Others with melancholy temperament, or having a physical disorder that results in a chemical imbalance known as depression may be “blue” in what is supposed to be these brightest of seasons.

 

My objective is not to cheer you, but to validate that what you feel is ok. Look to Matthew for validation. The ancient village of Bethlehem was the site of the birth of Jesus Christ, the grandest event in human history. In the same season of time when wise men brought gifts to baby Jesus, Bethlehem was also the site of atrocity worse than what happened in Berlin a few days ago.

 

16 Then Herod, . . . slew all the children that were in Bethlehem, and in all the coasts thereof, from two years old and under, according to the time which he had diligently enquired of the wise men. 17 Then was fulfilled that which was spoken by Jeremy the prophet, saying, 18 In Rama was there a voice heard, lamentation, and weeping, and great mourning, Rachel weeping for her children, and would not be comforted, because they are not. (Matthew 2:16-18) 

 

From the passage notice:

 

  1. The joy at Bethlehem’s stable did not eliminate or reduce the reality of “Rachel weeping for her children.” The birth of the king of the Jews, did not reduce the pain caused by the murder of a peasant child.  Matthew allows those who suffered depressing loss to own and mourn their loss. Neither the original prophet Jeremiah or Matthew criticize the residents of Bethlehem who lamented, wept and mourned – at the time of Christ’s birth. It is fine for there to be some tears at Christmas tables. You have permission to feel what you are feeling! Don’t apologize.
  2. The visit by the wise men; and Rachel’s weeping for her murdered children happened in close proximity. The lesson: sorrow and joy can co-exist. Loneliness and hope often use the same mailbox. Your sadness and depression should not define other people’s experience, nor should you expect it too. Children will laugh and enjoy their new toys; the ugly sweater contest will happen, even if you don’t participate; and MawMaw’s turkey and dressing will be as wonderful as ever. So . . . don’t pull your shroud of despair over everyone else.

 

Confession time:  on occasion I struggle with Christmas. I’m not sure why. There is no particular reason.  The “holy children” are a joy, Norma’s holiday meals merge the best of southern tradition with recipes gained from years of travel, days of holiday quiet are enjoyable but . . . still it is there. Perhaps my confession will at least help someone else feel themselves to have company in their strangeness.

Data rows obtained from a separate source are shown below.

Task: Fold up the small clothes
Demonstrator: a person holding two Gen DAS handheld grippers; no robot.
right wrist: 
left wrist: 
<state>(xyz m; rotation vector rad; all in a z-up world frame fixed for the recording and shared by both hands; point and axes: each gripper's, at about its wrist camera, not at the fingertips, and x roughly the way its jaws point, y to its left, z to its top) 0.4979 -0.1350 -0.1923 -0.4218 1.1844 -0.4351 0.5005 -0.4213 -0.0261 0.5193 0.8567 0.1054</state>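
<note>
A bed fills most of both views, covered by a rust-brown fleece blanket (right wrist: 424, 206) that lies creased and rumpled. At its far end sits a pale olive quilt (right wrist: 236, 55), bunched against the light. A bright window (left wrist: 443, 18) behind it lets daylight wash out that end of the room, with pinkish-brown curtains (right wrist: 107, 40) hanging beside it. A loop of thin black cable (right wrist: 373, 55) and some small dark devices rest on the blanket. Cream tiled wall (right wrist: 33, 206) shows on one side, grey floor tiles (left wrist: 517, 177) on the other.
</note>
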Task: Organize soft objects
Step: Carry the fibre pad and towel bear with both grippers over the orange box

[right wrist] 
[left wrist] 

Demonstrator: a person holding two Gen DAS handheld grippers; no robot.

Actually, there can be any of several reasons. My second most dominant personality trait is having a melancholy temperament. Further, at times, I’ve fought the dark battle of clinical depression. Also, I’m not particularly oriented to enjoy settings where I hear stories about “Aunt Lucille’s thyroid gland is acting up again.”

 

Some of the solutions:

 

  1. If any of this describes you, it is fine to feel what you and I share. Be comfortable in not being the “life of the party.” Be secure in your own skin.
  2. Don’t rain on other people’s holiday tradition or enjoyment of the season. God has not called any of us to be Scrooge. Your sorrow or melancholy and a son’s thrill at having bought himself a new drone for Christmas can coexist.
  3. Be present and visible for lunch, dinner and opening those presents, but at some point you may decide to take your Kindle reader, escape to a back room and read a book. You could even choose to get and read my book “Healthy Church, Start Here!”  from Amazon. Take some divinity, fudge, pecan pie and other assorted goodies and for a while enter your own little world. It will be fine. You have permission to do it.
  4. If the darkness, despair and your depression becomes overwhelming please call someone for help. The sadness of their season causes some to commit suicide. Please value yourself more than that. I do! Where you live, there is a suicide prevention hotline. There are people who will listen to your despair and may be able to light your path through the dark of your Christmas.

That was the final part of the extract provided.